Every line of the listing below should be written out exactly.
_ _ _ _ _
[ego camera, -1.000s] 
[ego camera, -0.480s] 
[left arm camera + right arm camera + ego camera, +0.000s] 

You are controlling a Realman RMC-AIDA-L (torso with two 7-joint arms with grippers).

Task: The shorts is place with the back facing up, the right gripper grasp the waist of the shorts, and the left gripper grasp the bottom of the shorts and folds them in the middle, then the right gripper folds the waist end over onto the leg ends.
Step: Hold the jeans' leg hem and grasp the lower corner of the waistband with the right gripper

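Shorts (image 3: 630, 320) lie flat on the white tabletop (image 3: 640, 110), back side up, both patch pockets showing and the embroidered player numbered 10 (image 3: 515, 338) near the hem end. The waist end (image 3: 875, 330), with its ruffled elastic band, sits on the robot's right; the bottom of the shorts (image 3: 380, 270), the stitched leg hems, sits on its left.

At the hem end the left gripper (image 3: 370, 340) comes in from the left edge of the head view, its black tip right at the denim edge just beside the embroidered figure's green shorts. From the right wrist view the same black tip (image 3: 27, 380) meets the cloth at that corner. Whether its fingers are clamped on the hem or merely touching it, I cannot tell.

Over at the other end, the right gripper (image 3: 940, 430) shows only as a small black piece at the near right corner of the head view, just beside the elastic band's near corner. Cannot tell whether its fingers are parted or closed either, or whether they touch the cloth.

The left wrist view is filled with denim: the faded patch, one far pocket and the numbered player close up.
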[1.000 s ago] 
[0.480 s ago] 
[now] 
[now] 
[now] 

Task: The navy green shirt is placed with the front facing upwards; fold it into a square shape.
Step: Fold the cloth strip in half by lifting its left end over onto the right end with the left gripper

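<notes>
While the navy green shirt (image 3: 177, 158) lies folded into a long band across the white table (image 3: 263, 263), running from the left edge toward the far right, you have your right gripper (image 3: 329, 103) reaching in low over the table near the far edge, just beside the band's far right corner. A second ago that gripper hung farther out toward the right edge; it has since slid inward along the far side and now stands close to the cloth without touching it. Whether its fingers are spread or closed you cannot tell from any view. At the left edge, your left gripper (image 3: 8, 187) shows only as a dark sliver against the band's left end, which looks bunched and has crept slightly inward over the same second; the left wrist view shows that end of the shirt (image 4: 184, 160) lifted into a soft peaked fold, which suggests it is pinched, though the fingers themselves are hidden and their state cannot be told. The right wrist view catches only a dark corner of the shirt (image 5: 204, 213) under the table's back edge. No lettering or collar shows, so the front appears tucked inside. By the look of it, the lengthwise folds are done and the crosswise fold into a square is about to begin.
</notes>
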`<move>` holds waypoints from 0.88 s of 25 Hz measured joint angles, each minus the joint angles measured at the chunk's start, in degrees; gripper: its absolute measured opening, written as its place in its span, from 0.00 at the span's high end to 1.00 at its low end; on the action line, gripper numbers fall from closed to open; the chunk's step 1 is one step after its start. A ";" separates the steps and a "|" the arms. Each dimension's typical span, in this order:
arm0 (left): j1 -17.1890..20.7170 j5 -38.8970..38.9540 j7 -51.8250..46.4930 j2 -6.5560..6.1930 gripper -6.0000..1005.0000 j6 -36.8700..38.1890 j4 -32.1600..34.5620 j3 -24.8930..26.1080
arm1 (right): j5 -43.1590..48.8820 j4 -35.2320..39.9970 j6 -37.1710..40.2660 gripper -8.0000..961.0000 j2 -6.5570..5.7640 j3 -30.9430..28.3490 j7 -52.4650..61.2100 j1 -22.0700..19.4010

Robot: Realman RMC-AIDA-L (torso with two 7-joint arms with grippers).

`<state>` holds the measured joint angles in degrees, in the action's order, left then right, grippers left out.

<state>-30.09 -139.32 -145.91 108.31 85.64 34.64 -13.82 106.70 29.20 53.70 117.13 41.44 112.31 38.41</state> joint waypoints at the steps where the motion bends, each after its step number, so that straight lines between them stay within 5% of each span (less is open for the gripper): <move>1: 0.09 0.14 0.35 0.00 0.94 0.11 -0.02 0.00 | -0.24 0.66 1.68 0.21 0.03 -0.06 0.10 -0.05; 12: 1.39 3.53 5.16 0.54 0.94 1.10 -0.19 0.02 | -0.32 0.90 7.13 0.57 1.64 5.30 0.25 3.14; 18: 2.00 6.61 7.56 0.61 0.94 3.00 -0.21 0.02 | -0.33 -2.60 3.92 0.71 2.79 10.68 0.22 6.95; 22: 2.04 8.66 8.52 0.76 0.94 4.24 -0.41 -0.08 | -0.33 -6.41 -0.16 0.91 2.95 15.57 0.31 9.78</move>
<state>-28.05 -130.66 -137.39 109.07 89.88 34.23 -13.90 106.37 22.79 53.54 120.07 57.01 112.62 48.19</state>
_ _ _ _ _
__SOLUTION FOR THIS PROBLEM__:
[ego camera, -1.000s] 
[ego camera, -0.480s] 
[left arm camera + right arm camera + ego camera, +0.000s] 

You are controlling a Realman RMC-AIDA-L (torso with two 7-joint arms with grippers).

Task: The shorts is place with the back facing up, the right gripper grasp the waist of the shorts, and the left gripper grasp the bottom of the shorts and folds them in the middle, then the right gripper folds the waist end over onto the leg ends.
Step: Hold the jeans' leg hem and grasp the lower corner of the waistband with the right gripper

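Shorts (image 3: 630, 320) lie flat on the white tabletop (image 3: 640, 110), back side up, both patch pockets showing and the embroidered player numbered 10 (image 3: 515, 338) near the hem end. The waist end (image 3: 875, 330), with its ruffled elastic band, sits on the robot's right; the bottom of the shorts (image 3: 380, 270), the stitched leg hems, sits on its left.

At the hem end the left gripper (image 3: 370, 340) comes in from the left edge of the head view, its black tip right at the denim edge just beside the embroidered figure's green shorts. From the right wrist view the same black tip (image 3: 27, 380) meets the cloth at that corner. Whether its fingers are clamped on the hem or merely touching it, I cannot tell.

Over at the other end, the right gripper (image 3: 940, 430) shows only as a small black piece at the near right corner of the head view, just beside the elastic band's near corner. Cannot tell whether its fingers are parted or closed either, or whether they touch the cloth.

The left wrist view is filled with denim: the faded patch, one far pocket and the numbered player close up.
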[1.000 s ago] 
[0.480 s ago] 
[now] 
[now] 
[now] 

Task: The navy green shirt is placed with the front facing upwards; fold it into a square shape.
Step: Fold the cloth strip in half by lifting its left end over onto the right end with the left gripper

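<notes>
While the navy green shirt (image 3: 177, 158) lies folded into a long band across the white table (image 3: 263, 263), running from the left edge toward the far right, you have your right gripper (image 3: 329, 103) reaching in low over the table near the far edge, just beside the band's far right corner. A second ago that gripper hung farther out toward the right edge; it has since slid inward along the far side and now stands close to the cloth without touching it. Whether its fingers are spread or closed you cannot tell from any view. At the left edge, your left gripper (image 3: 8, 187) shows only as a dark sliver against the band's left end, which looks bunched and has crept slightly inward over the same second; the left wrist view shows that end of the shirt (image 4: 184, 160) lifted into a soft peaked fold, which suggests it is pinched, though the fingers themselves are hidden and their state cannot be told. The right wrist view catches only a dark corner of the shirt (image 5: 204, 213) under the table's back edge. No lettering or collar shows, so the front appears tucked inside. By the look of it, the lengthwise folds are done and the crosswise fold into a square is about to begin.
</notes>
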`<move>` holds waypoints from 0.88 s of 25 Hz measured joint angles, each minus the joint angles measured at the chunk's start, in degrees; gripper: its absolute measured opening, written as its place in its span, from 0.00 at the span's high end to 1.00 at its low end; on the action line, gripper numbers fall from closed to open; the chunk's step 1 is one step after its start. A ";" separates the steps and a "|" the arms. Each dimension's typical span, in this order:
arm0 (left): j1 -17.1890..20.7170 j5 -38.8970..38.9540 j7 -51.8250..46.4930 j2 -6.5560..6.1930 gripper -6.0000..1005.0000 j6 -36.8700..38.1890 j4 -32.1600..34.5620 j3 -24.8930..26.1080
arm1 (right): j5 -43.1590..48.8820 j4 -35.2320..39.9970 j6 -37.1710..40.2660 gripper -8.0000..961.0000 j2 -6.5570..5.7640 j3 -30.9430..28.3490 j7 -52.4650..61.2100 j1 -22.0700..19.4010

Robot: Realman RMC-AIDA-L (torso with two 7-joint arms with grippers).

`<state>` holds the measured joint angles in degrees, in the action's order, left then right, grippers left out.

<state>-30.09 -139.32 -145.91 108.31 85.64 34.64 -13.82 106.70 29.20 53.70 117.13 41.44 112.31 38.41</state> joint waypoints at the steps where the motion bends, each after its step number, so that straight lines between them stay within 5% of each span (less is open for the gripper): <move>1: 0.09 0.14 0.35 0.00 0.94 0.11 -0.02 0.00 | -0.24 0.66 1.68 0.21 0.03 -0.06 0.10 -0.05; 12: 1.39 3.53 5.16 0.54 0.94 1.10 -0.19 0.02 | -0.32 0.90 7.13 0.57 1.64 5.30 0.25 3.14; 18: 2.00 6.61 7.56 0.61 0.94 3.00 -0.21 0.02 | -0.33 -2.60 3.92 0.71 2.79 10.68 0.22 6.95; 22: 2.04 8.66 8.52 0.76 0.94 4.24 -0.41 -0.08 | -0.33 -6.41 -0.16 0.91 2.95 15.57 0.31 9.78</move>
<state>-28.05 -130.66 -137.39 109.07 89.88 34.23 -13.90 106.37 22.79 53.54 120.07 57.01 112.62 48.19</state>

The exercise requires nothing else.